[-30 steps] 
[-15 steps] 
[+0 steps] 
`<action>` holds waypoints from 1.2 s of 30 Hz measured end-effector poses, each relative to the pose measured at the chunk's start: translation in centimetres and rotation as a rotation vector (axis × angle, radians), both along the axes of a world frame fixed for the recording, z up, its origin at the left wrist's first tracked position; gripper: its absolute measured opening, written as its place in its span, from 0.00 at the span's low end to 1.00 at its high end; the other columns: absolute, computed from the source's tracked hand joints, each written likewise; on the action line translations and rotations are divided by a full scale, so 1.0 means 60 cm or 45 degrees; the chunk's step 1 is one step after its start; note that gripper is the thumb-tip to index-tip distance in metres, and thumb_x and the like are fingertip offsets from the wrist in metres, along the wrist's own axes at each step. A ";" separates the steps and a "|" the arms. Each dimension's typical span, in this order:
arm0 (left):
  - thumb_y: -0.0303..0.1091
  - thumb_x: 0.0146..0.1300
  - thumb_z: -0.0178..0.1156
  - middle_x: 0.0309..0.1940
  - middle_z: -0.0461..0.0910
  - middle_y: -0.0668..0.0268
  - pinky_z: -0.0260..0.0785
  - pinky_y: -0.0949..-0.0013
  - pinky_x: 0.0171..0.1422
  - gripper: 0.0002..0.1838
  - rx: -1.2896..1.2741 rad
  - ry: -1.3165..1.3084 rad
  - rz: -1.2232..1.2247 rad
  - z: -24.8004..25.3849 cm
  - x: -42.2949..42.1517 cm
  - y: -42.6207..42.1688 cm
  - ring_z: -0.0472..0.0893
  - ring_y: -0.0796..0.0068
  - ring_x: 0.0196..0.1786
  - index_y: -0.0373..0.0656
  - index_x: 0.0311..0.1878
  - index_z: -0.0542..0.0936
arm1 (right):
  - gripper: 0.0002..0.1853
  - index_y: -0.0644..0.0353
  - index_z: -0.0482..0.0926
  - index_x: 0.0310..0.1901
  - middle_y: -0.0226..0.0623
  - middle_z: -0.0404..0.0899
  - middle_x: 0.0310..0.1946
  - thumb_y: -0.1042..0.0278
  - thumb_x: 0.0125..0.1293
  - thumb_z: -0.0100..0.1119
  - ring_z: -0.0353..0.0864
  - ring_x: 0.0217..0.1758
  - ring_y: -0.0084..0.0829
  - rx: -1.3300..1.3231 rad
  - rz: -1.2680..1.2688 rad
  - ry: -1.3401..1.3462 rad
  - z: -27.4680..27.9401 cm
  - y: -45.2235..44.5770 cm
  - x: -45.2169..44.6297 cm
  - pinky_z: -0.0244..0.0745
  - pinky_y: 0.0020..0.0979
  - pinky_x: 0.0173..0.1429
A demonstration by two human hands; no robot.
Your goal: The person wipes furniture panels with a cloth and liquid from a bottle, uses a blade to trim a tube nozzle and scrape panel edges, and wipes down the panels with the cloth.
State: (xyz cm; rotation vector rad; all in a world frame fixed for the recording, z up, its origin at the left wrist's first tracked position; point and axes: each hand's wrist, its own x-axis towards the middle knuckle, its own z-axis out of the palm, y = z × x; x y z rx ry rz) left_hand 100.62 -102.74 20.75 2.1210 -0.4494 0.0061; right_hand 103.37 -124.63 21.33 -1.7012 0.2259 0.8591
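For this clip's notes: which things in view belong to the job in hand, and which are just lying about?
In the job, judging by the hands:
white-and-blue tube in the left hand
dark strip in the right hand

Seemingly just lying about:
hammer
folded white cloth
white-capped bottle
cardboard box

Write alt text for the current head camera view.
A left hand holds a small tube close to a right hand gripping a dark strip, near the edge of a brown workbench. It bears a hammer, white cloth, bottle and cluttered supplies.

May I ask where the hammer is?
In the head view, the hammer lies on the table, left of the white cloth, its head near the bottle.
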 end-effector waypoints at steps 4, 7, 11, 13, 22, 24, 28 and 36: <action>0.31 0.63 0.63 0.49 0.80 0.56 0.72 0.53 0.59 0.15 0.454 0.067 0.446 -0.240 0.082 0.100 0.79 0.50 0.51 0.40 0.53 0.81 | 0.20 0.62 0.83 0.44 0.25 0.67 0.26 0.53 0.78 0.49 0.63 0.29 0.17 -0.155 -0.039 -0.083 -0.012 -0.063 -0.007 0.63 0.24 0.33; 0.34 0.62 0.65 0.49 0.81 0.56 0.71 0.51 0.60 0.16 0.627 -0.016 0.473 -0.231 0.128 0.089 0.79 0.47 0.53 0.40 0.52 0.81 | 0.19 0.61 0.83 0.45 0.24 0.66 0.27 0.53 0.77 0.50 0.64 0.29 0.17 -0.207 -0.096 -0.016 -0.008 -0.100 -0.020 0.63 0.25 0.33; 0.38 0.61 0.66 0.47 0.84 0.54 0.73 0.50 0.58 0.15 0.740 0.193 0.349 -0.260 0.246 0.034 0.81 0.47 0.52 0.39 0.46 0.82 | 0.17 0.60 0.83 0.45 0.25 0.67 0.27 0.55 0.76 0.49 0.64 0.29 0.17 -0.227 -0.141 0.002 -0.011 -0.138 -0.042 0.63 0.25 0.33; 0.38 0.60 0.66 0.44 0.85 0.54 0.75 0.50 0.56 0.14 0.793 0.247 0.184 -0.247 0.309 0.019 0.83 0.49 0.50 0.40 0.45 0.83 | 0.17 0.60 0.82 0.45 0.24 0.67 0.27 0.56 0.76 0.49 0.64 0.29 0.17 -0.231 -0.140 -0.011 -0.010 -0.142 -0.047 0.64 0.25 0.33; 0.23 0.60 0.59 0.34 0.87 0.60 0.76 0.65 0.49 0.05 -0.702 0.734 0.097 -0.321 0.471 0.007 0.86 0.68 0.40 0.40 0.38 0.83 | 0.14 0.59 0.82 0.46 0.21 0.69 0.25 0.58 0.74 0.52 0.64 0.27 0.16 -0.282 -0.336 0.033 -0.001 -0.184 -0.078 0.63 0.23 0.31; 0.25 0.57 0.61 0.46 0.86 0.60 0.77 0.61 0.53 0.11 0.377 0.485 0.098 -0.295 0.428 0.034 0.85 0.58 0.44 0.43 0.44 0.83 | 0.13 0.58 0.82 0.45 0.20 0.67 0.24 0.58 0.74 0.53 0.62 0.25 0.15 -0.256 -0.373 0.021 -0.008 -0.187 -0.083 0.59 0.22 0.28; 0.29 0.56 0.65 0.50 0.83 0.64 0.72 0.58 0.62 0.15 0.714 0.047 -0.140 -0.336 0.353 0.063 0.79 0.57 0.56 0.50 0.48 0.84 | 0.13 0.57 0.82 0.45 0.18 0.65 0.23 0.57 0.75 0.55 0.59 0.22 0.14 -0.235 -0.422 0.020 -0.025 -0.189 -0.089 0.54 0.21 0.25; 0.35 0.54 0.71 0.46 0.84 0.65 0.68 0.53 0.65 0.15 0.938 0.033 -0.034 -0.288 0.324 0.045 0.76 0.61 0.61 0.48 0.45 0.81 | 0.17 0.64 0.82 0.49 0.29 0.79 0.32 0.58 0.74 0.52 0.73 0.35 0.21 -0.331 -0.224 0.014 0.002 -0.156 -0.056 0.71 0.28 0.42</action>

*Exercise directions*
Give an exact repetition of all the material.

*Written answer*
[-30 steps] 
[-15 steps] 
[+0 steps] 
`<action>` holds waypoints from 1.2 s of 30 Hz measured end-effector poses, each relative to the pose measured at the chunk's start: translation in centimetres and rotation as a rotation vector (axis × angle, radians), both along the axes of a world frame fixed for the recording, z up, its origin at the left wrist's first tracked position; gripper: its absolute measured opening, written as its place in its span, from 0.00 at the span's low end to 1.00 at its high end; the other columns: absolute, computed from the source's tracked hand joints, each written likewise; on the action line translations and rotations are divided by a full scale, so 1.0 means 60 cm or 45 degrees; the chunk's step 1 is one step after its start; note that gripper is the thumb-tip to index-tip distance in metres, and thumb_x and the like are fingertip offsets from the wrist in metres, along the wrist's own axes at each step. A ";" separates the steps and a "|" the arms. Each dimension's typical span, in this order:
arm0 (left):
  - thumb_y: -0.0303..0.1091
  - thumb_x: 0.0146..0.1300
  - thumb_z: -0.0178..0.1156
  - middle_x: 0.0309..0.1940
  - middle_z: -0.0461..0.0910
  - middle_y: -0.0668..0.0268
  - pinky_z: -0.0260..0.0785
  - pinky_y: -0.0949..-0.0013
  - pinky_x: 0.0171..0.1422
  - gripper: 0.0002..0.1838
  - rx: -1.2896..1.2741 rad
  - ry: -1.3165..1.3084 rad
  - rz: -1.2232..1.2247 rad
  - z: -24.8004..25.3849 cm
  - x: -42.2949..42.1517 cm
  - y: -42.6207..42.1688 cm
  - ring_z: -0.0472..0.0893
  - ring_y: -0.0796..0.0068
  - ring_x: 0.0196..0.1786
  - index_y: -0.0373..0.0656
  - index_x: 0.0311..0.1878
  - index_z: -0.0542..0.0936
arm1 (right):
  - gripper: 0.0002..0.1853
  - index_y: -0.0644..0.0353
  - index_z: -0.0482..0.0926
  - index_x: 0.0310..0.1901
  - middle_y: -0.0226..0.0623
  - middle_z: -0.0404..0.0899
  - middle_x: 0.0310..0.1946
  - thumb_y: -0.1042..0.0278
  - thumb_x: 0.0125..0.1293
  - thumb_z: -0.0100..0.1119
  - ring_z: -0.0353..0.0864
  - ring_x: 0.0217..0.1758
  - ring_y: -0.0084..0.0829
  - rx: -1.3300..1.3231 rad
  - rz: -1.2680..1.2688 rad
  - ry: -1.3401..1.3462 rad
  - z: -27.4680..27.9401 cm
  - y: -45.2235..44.5770 cm
  - x: -45.2169..44.6297 cm
  - pinky_z: -0.0244..0.0745
  - pinky_y: 0.0020..0.0979
  - pinky_x: 0.0173..0.1429
A demonstration by two human hands; no robot.
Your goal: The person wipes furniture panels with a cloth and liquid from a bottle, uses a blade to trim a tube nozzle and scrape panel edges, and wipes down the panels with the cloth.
State: (xyz cm; rotation vector rad; all in a world frame fixed for the recording, z up, its origin at the left wrist's first tracked position; point and axes: each hand's wrist, its own x-axis towards the middle knuckle, its own z-axis out of the palm, y = z × x; x y z rx ry rz) left_hand 100.62 -102.74 20.75 2.1210 -0.4494 0.0061; right_hand 103.37 -124.63 21.33 -1.7012 0.2259 0.8591
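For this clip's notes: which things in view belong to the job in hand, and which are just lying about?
In the job, judging by the hands:
white-and-blue tube in the left hand
dark strip in the right hand

Seemingly just lying about:
hammer
folded white cloth
white-capped bottle
cardboard box

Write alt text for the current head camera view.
A left hand holds a small tube close to a right hand gripping a dark strip, near the edge of a brown workbench. It bears a hammer, white cloth, bottle and cluttered supplies.

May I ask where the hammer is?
In the head view, the hammer lies on the table, left of the white cloth, its head near the bottle.
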 end-effector waypoints at steps 4, 7, 11, 13, 22, 24, 28 and 36: <action>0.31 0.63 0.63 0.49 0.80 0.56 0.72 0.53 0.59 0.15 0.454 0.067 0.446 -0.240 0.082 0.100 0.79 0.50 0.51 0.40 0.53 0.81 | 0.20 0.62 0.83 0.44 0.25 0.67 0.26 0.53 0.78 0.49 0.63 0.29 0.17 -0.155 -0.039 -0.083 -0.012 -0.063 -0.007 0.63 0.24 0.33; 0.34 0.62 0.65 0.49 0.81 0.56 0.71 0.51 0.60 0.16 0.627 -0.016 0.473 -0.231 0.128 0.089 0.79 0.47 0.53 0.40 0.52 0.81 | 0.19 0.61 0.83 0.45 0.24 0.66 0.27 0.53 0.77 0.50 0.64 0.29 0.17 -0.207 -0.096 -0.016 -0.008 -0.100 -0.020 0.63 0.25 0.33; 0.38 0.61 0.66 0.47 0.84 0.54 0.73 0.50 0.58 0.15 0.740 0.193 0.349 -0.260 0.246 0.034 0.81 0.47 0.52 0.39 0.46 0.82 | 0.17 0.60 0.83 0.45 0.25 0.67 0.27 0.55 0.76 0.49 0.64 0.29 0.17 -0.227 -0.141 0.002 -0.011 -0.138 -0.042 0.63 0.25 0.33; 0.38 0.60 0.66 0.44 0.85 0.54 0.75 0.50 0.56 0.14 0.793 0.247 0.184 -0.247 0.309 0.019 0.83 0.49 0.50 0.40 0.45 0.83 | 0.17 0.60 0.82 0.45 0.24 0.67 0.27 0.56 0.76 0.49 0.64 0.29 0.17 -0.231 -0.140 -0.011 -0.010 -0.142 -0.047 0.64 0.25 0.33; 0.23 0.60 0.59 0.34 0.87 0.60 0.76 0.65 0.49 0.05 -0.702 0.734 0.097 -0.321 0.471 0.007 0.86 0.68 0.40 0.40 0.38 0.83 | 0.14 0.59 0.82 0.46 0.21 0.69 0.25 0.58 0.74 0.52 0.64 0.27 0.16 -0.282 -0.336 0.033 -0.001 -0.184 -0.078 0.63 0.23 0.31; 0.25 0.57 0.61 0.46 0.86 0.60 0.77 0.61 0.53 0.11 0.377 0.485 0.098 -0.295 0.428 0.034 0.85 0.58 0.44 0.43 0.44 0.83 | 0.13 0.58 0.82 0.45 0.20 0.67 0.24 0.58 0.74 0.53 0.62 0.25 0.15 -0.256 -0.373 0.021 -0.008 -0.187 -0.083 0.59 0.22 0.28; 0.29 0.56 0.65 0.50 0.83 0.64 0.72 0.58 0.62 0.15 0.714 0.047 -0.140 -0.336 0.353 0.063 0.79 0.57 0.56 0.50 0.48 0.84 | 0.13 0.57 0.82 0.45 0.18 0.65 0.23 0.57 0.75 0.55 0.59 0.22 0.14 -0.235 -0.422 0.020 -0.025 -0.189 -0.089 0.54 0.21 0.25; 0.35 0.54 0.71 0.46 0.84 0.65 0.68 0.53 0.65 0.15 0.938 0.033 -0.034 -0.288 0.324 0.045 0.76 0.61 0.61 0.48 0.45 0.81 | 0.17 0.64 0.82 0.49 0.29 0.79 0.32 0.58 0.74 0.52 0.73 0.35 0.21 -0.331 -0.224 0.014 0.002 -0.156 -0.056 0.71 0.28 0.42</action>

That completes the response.